Retype the data exactly, skipping any picture in it.

=-=-=

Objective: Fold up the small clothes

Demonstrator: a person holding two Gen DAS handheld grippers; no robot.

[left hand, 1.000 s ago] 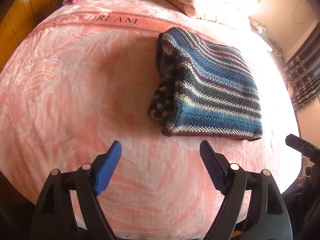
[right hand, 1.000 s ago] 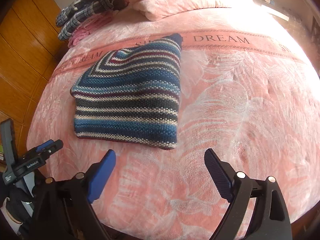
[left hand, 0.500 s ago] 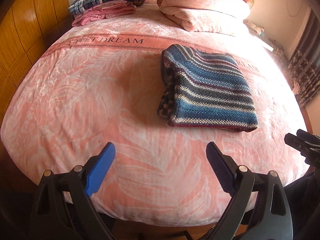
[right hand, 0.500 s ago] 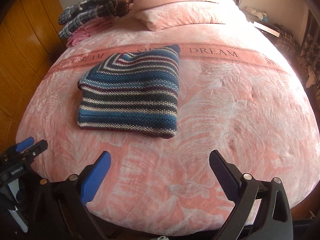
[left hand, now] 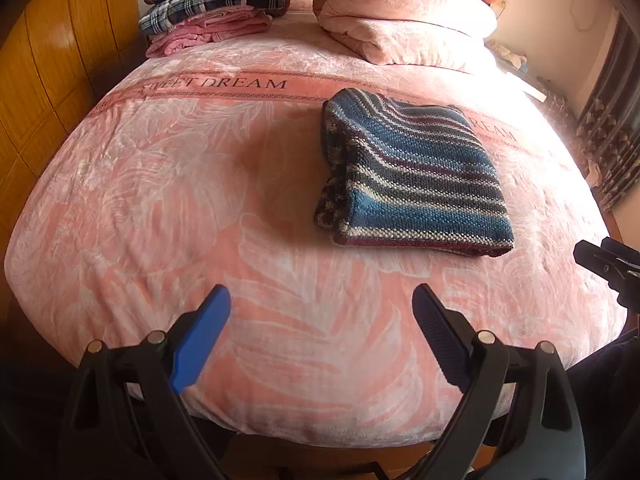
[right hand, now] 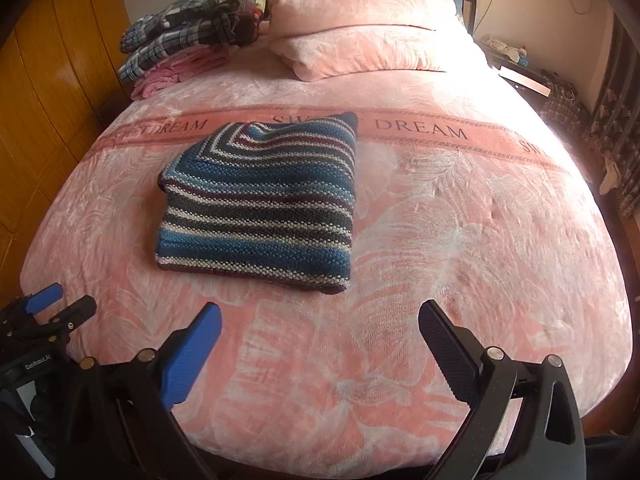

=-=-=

[Exercise response]
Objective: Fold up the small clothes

Demonstrator: a person holding two Gen DAS handheld grippers; no robot.

[left hand, 1.000 s ago] 
[right hand, 1.000 s ago] 
[left hand, 0.500 s ago] 
[right hand, 0.500 s ago] 
[left hand, now] 
[right hand, now] 

Nothing remains to be added to the output.